Em 2015, estava tudo bem. Melhor do que bem. E por que não estaria? Apenas alguns meses antes, eu tinha perdido meu marido para um câncer cerebral, meu pai para um câncer que havia se espalhado por todo seu corpo e minha segunda gravidez. Com "perdido", quero dizer que eles morreram. Eu não os perdi no mar, nem na seção de laticínios do mercado.

Todo mundo, de amigos próximos a estranhos na internet, queria saber como eu estava. E todo mundo ouviu a mesma coisa: "Estou bem". "Estou bem." "Estou bem."

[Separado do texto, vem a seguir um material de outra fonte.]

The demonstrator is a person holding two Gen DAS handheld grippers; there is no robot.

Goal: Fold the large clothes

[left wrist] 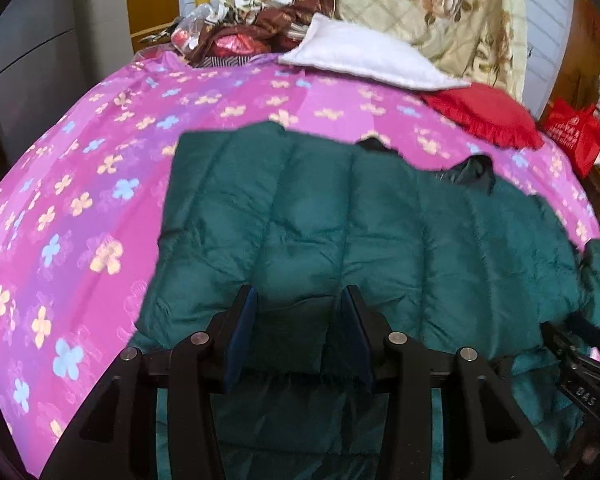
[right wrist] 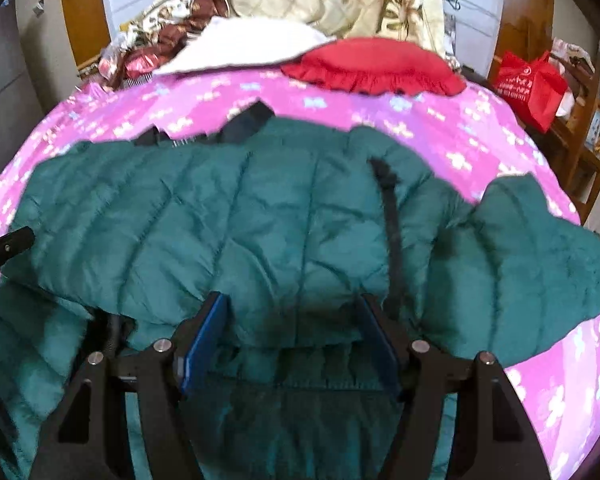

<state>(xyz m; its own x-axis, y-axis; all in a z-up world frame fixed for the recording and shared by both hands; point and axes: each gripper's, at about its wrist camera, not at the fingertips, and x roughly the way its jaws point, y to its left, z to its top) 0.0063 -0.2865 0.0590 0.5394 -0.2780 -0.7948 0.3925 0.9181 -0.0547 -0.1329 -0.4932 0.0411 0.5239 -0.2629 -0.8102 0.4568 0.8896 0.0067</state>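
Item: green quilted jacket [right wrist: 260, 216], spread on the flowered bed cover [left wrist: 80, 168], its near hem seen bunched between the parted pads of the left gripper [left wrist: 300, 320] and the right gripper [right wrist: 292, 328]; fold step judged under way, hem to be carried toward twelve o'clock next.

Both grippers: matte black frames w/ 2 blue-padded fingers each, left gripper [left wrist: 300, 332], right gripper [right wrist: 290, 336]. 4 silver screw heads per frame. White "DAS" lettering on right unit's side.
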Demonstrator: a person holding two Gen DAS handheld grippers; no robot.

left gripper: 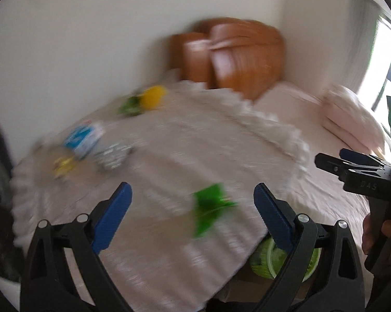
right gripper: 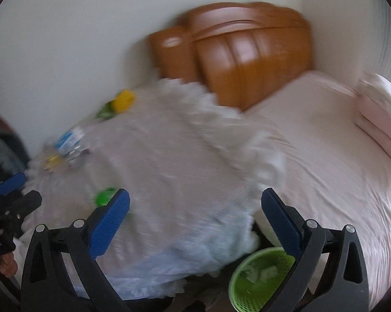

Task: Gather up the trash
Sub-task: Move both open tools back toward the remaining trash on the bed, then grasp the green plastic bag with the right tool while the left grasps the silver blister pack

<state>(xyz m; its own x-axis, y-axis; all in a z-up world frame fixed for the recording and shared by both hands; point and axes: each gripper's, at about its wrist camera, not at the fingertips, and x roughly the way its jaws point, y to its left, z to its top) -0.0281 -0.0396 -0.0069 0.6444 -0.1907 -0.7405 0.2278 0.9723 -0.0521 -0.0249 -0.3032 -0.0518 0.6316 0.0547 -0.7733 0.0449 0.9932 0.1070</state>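
Observation:
Both views are blurred by motion. Trash lies on a white lace tablecloth point(left gripper: 169, 161): a green wrapper point(left gripper: 211, 208) near the front, a blue-and-white carton point(left gripper: 85, 136), crumpled foil point(left gripper: 112, 156), a yellow wrapper point(left gripper: 63, 166), and a yellow and green item point(left gripper: 146, 100) at the back. My left gripper point(left gripper: 192, 205) is open and empty, just before the green wrapper. My right gripper point(right gripper: 195, 209) is open and empty above the cloth's front edge; it also shows in the left wrist view point(left gripper: 351, 163). A green mesh bin point(right gripper: 257, 278) stands on the floor below the table.
A bed with a pink sheet point(right gripper: 338, 161) and an orange wooden headboard point(right gripper: 247, 57) lies to the right. A pink pillow point(left gripper: 351, 114) rests by the window. A white wall point(left gripper: 91, 52) runs behind the table.

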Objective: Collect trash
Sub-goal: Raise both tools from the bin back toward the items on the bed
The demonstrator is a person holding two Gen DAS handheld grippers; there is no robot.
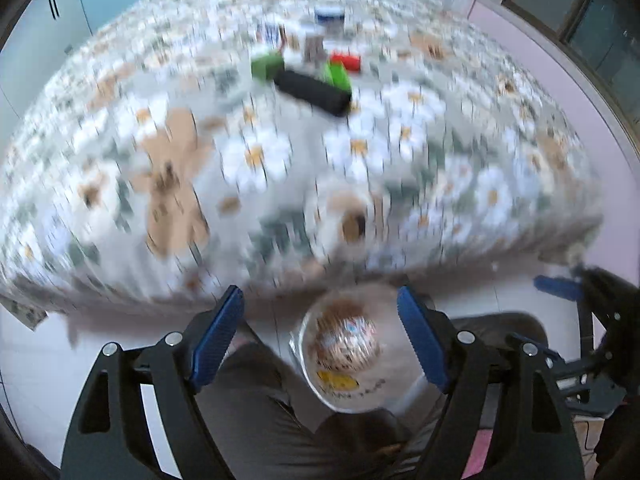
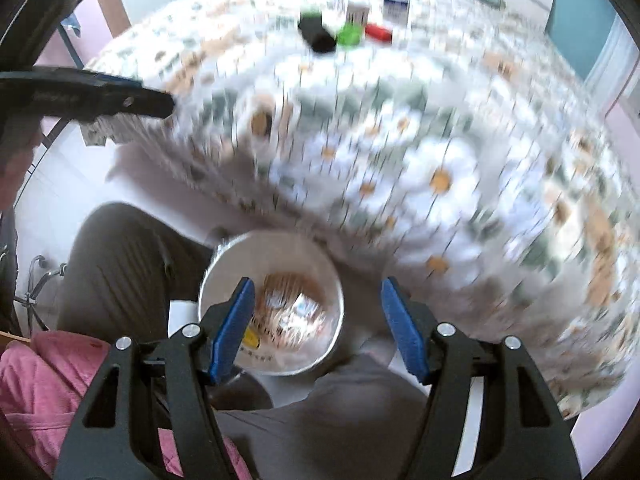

Mas, adivinhe, eu não estava bem de verdade. Assistir ao tumor cerebral do meu marido reduzi-lo a uma réplica magra e fraca de si mesmo? Isso teve um efeito negativo. Ter nosso segundo filho sugado do meu útero? Foi ruim. Meu pai passar de saudável para morto em cinco meses? Isso teve consequências.

No entanto, ninguém quer ouvir sobre como você passou a madrugada debruçada sobre o laptop do seu marido, lendo e-mails que ele enviou para pessoas anos antes de você o conhecer, tentando absorver qualquer parte dele que tenha sido deixada, ainda que seja pequena e digital. Ou era o que eu pensava. Presumi que só podia sentir os sentimentos que eu achava tão desagradáveis e desconfortáveis comigo mesma, achando que eles seriam intragáveis para as pessoas ao meu redor. Então escondi essas emoções, ou as cobri com legendas tristes-mas-espirituosas no Instagram, até que elas fossem o tipo de coisa que alguém poderia curtir.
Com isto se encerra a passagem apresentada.